11-756 / 18799D Design and Implementation of ASR Systems
11-756/18799D ASR: Assignment 1, Feature Computation
Problem
Write a routine for computing MFCC from audio
- Record multiple instances of digits multiple instances of digits
- Zero, One, Two etc.
- 16Khz sampling, 16 bit PCM
- Compute log spectra and cepstra
- Use 40 Mel spectral filters. They must cover the frequencies between 50Hz and 7000Hz (you may use a different setting if you choose).
- No. of features = 13 for cepstra (use first 13 DCT coefficients)
- Visualize both spectrographically (easy using matlab)
- Note similarity in different instances of the same word
- Modify number of filters to 30 and 25 (over the same frequency range).
- Patterns will remain, but be more blurry
- Record data with noise
- Degradation due to noise may be lesser on 25-filter outputs
Some suggestions
You are allowed to use code from the web
- The "wav2feat" code in CMU sphinx is good.
- Dan Ellis has nice matlab code on his website.
However, we recommend doing your own code if you can.
Regardless of what you use, the feature computation code must be integrated with the audio capture routine.
- Assume kbhit for start of recording.
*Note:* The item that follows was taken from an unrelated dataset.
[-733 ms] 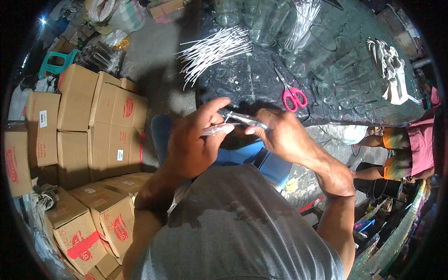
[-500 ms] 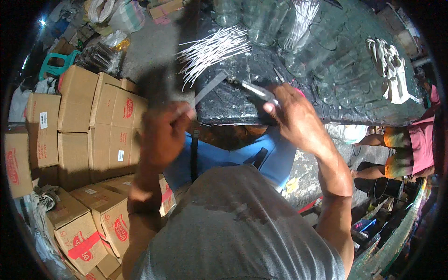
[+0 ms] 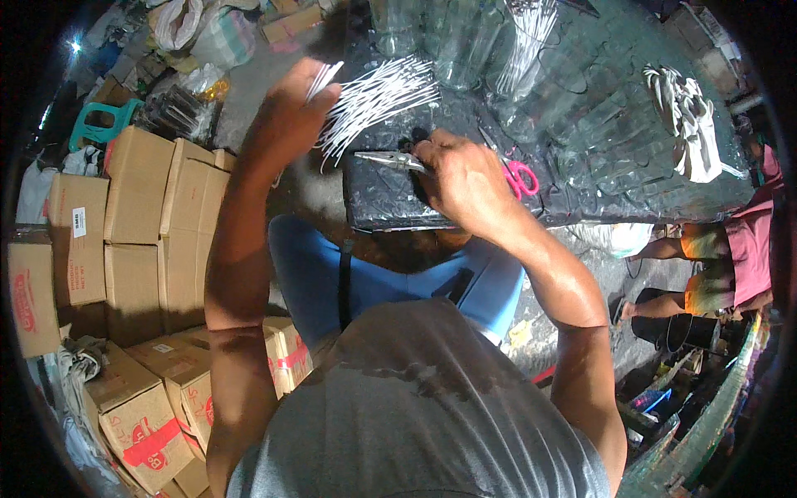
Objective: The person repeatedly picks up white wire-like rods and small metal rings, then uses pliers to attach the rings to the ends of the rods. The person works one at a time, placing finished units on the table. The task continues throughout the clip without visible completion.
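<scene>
My left hand [image 3: 292,112] is closed on a few short white wicks [image 3: 322,80] at the left edge of the black-covered table [image 3: 390,199]. Beside it, a pile of thin white wicks [image 3: 390,93] lies spread on the table, ends hanging over the edge. My right hand [image 3: 465,174] grips a pair of pliers [image 3: 388,159], their metal jaws pointing left just below the pile; the handles are hidden in my palm. Right of that hand lie pink-handled scissors [image 3: 520,178].
Clear glass jars [image 3: 465,50] crowd the table's far and right parts, one holding a wick bundle [image 3: 531,37]. White cloth gloves [image 3: 689,124] lie at right. Cardboard boxes [image 3: 137,195] are stacked at left, near a green stool [image 3: 101,124]. A person in pink [image 3: 751,257] is at right.
My left hand has moved up and away to the wick pile. The pliers and my right hand have shifted left, uncovering the scissors. A flat grey strip near my left hand no longer shows.
</scene>
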`<action>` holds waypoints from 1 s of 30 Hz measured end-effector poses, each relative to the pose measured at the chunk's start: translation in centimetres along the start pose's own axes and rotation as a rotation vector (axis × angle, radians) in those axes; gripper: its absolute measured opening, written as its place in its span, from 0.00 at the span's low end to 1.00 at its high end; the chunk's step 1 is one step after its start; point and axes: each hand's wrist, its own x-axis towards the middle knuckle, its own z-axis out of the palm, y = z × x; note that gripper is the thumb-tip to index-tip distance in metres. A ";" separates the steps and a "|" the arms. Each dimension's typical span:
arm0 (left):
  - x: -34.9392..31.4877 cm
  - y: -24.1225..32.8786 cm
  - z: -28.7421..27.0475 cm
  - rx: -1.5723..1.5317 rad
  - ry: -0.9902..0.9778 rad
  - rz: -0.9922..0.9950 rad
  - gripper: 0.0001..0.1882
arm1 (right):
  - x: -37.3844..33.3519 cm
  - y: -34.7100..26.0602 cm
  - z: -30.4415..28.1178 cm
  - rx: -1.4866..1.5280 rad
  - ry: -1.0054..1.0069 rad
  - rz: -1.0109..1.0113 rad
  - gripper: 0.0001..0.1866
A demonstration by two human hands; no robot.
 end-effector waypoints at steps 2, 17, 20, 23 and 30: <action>-2.5 1.5 -0.7 -0.424 -0.108 -0.227 0.08 | -0.3 0.1 0.2 -0.007 0.061 0.019 0.10; -12.7 7.1 4.1 -0.946 -0.293 -0.436 0.07 | -2.7 -3.7 -0.5 0.960 0.024 0.356 0.07; -13.0 7.2 4.4 -0.915 -0.265 -0.388 0.07 | -2.6 -3.9 -0.8 0.839 0.044 0.307 0.09; -13.3 7.1 4.5 -0.937 -0.231 -0.380 0.07 | -2.6 -4.0 -1.0 0.744 0.071 0.249 0.09; -13.9 6.7 4.2 -0.791 -0.228 -0.420 0.10 | -2.7 -4.1 -1.2 0.536 0.071 0.175 0.07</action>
Stop of recording is obtained via automatic endpointing.
How to visualize the spectrogram represented by cepstra
The Mel-log spectrum can be directly visualized as a matrix.
However, the cepstrum is a dimensionality-reduced and transformed version of the log spectrum. It is not visually meaningful. However, the truncated cepstrum can be converted back to a log spectrum by zeropadding it to 64 or 128 poitns and computing an inverse DCT (if you used a DCT to derive cepstra from log spectra). The IDCT-derived logspectrum is what the cepstrum really represents.
Due: Wednesday, 8 Feb 2011.